My sense of things is that the brain and its activity isn't all there is; that it is as if we were studying a television set. You can study the television, and it will show you everything about how the picture is being formed on the screen. Every process involved is resident right there in the television. If you damage parts of the set, the reception blurs. The television still thinks its putting the image together correctly, but we can see it isn't -- just like a damaged brain can't quite get its information together, but can't tell that it is failing to do so.
Yet you can break that set with a hammer, and the signal is still there. You can't see it anymore -- without the set, have no way of sensing that it still exists -- but you can't stop the signal. That's my sense of the soul, and of what it means to die.
Eyesight works that way. The eye receives and the brain interprets light. The eye takes the light waves, converts them into electric signals that the brain can understand, and the brain projects them into a three-dimensional image of the world around you. It's fair to say that there may be seven dimensions instead of three, and our brain simply can't understand or interpret them.
What you can't do is get hung up on the eye and the brain, and forget that the light came from somewhere. If the eye shuts down, the light is still there. If the television set breaks down, the signal is still there. If the brain shuts down, the soul is still there.
That's an outdoor philosophy. I can't prove it, but I've felt the cold and seen death, and it seems right to me. I recognize that it's subject to McGinn's problem -- that it is a sense that may simply be a quirk of the brain. Well, it may be. But so, as the man himself says, may be any other explanation.

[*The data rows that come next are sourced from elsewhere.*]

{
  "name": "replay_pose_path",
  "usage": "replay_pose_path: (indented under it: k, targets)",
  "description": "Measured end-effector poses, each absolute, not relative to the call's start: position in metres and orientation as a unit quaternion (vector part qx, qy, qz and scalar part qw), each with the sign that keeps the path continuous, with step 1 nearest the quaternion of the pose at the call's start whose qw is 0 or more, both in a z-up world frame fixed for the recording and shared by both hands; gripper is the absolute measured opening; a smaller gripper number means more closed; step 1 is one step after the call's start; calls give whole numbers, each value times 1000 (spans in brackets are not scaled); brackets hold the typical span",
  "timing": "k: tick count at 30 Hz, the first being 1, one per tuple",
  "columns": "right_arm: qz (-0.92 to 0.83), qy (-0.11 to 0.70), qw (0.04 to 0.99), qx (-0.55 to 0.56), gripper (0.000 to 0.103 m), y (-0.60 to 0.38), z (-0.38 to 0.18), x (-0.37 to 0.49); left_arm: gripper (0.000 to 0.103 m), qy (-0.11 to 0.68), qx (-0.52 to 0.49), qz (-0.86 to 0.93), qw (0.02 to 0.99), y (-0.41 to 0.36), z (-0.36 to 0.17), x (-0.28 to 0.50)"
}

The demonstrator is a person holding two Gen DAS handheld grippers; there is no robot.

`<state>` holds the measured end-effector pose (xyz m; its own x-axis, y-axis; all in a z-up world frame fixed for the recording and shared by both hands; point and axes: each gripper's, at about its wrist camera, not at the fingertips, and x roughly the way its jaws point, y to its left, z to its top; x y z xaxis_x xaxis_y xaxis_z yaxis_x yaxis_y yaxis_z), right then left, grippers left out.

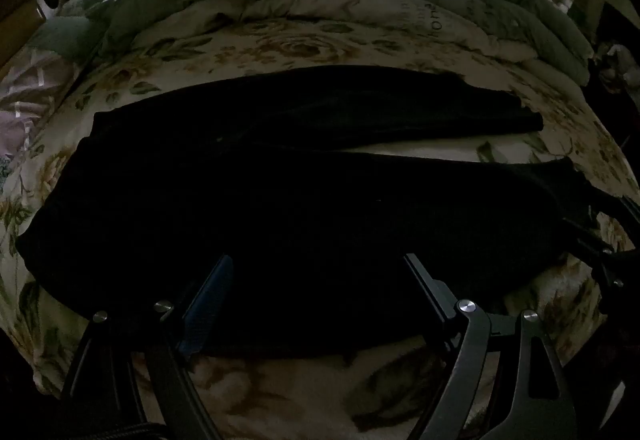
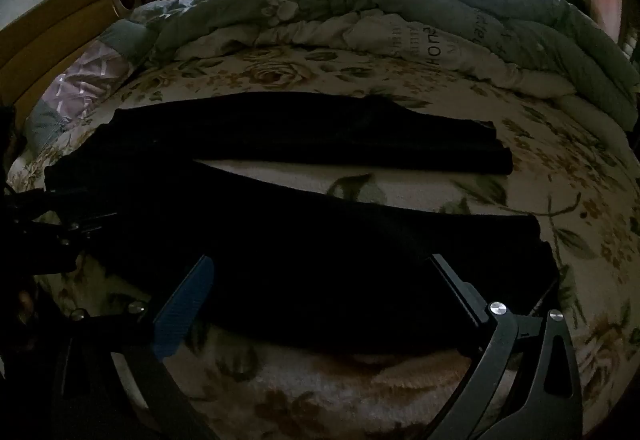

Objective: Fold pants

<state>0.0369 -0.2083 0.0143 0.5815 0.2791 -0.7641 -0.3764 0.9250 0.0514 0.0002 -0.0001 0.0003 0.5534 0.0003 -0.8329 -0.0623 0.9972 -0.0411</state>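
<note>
Both wrist views low, close, facing across bed point(image 1: 320, 44), sharing black pants point(image 2: 320, 264).

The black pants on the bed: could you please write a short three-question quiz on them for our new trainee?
1. True or false: the two legs of the black pants lie spread apart, with the floral sheet showing between them.
2. Multiple choice: the left gripper and right gripper are A) both open over the near leg, B) both shut on cloth, C) one open, one shut.
3. Short answer: what lies bunched along the far side of the bed?

Key: 1 true; 2 A; 3 a rumpled quilt.
</note>
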Motion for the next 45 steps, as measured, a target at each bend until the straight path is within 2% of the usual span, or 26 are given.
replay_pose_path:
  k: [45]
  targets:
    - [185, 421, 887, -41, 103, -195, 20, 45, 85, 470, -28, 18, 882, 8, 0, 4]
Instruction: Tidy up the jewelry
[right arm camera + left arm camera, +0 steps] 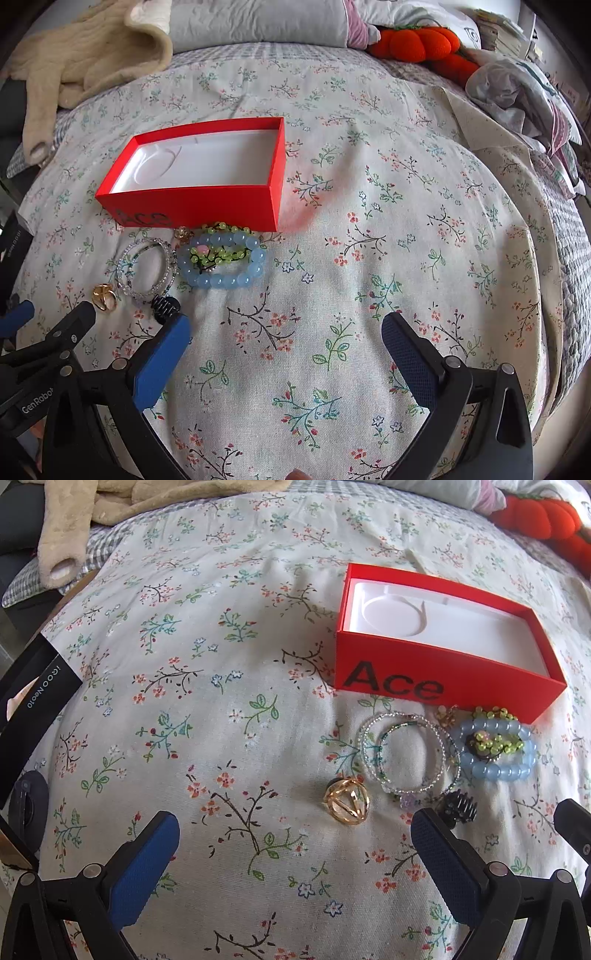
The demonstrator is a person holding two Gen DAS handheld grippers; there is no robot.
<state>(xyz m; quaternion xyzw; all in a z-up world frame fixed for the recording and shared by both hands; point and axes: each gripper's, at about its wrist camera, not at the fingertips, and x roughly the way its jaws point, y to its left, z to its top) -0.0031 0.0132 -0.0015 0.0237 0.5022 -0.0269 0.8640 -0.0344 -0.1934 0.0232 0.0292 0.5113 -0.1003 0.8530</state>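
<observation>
The bed (369,229), under a soft floral cover, would likely give when pressed, so a tip could sink and snag the cloth rather than catch a piece. The red box (192,206) sat open, its white tray holding nothing. Both the left tongs (295,834) and right tongs (286,332) hovered spread wide, gripping nothing. All the jewelry lay just before the box: the clear bead bracelets (406,753) touched the blue bead bracelet (495,753), which ringed a green-bead piece, so lifting one could drag the others. The gold ring (347,805) and black clip (458,808), smallest, could slip from the pads.
</observation>
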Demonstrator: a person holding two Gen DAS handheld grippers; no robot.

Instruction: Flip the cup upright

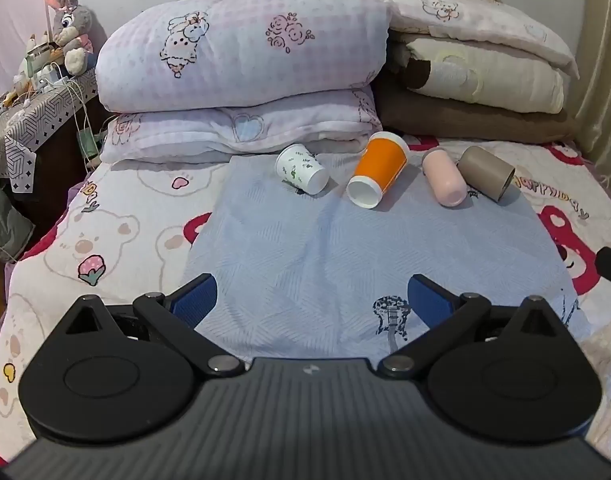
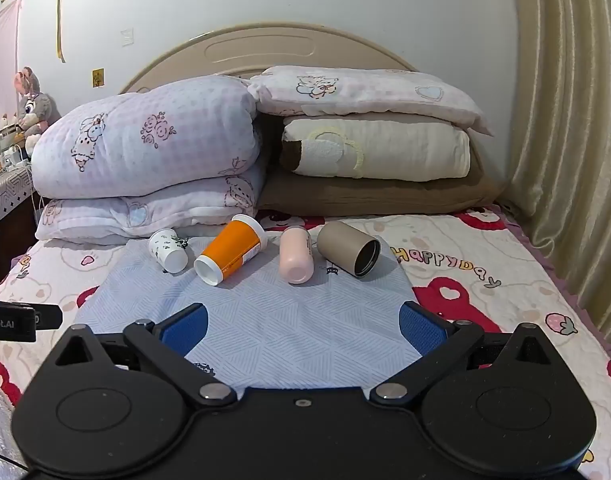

A scientist, who spends his life in rooms, may come to love the rational too much. A man has a rational and an irrational side to his soul. The scientist, focusing so much on the one, may come to see the other as a liability, a quality to be overcome with data and analysis.
So it may be, in scientific questions. I'm not against rationality, and I am eager to learn what new secrets science has to reveal.
But science has a place, and metaphysics another. Until and unless some future Einstein finds a way to transport these questions from the one realm to the other, we should approach them as whole men. That's a metaphysical position too -- a belief that the irrational part of us is valuable and vital, and something we should seek to involve in the most important questions of life.
I can't prove it, anymore than Pinker can prove the opposite. I invite the reader to follow Muir -- to camp rough in the high country -- to meet the brown bear of the forest -- and see if he still doubts it.
Perhaps it's only a trick of the brain that makes the man accept it. But perhaps that is the brain he was meant to have; perhaps that is the man he was meant to be.
Meant by whom? I don't know. But I have heard that a man can seek manifestations in the Sierra.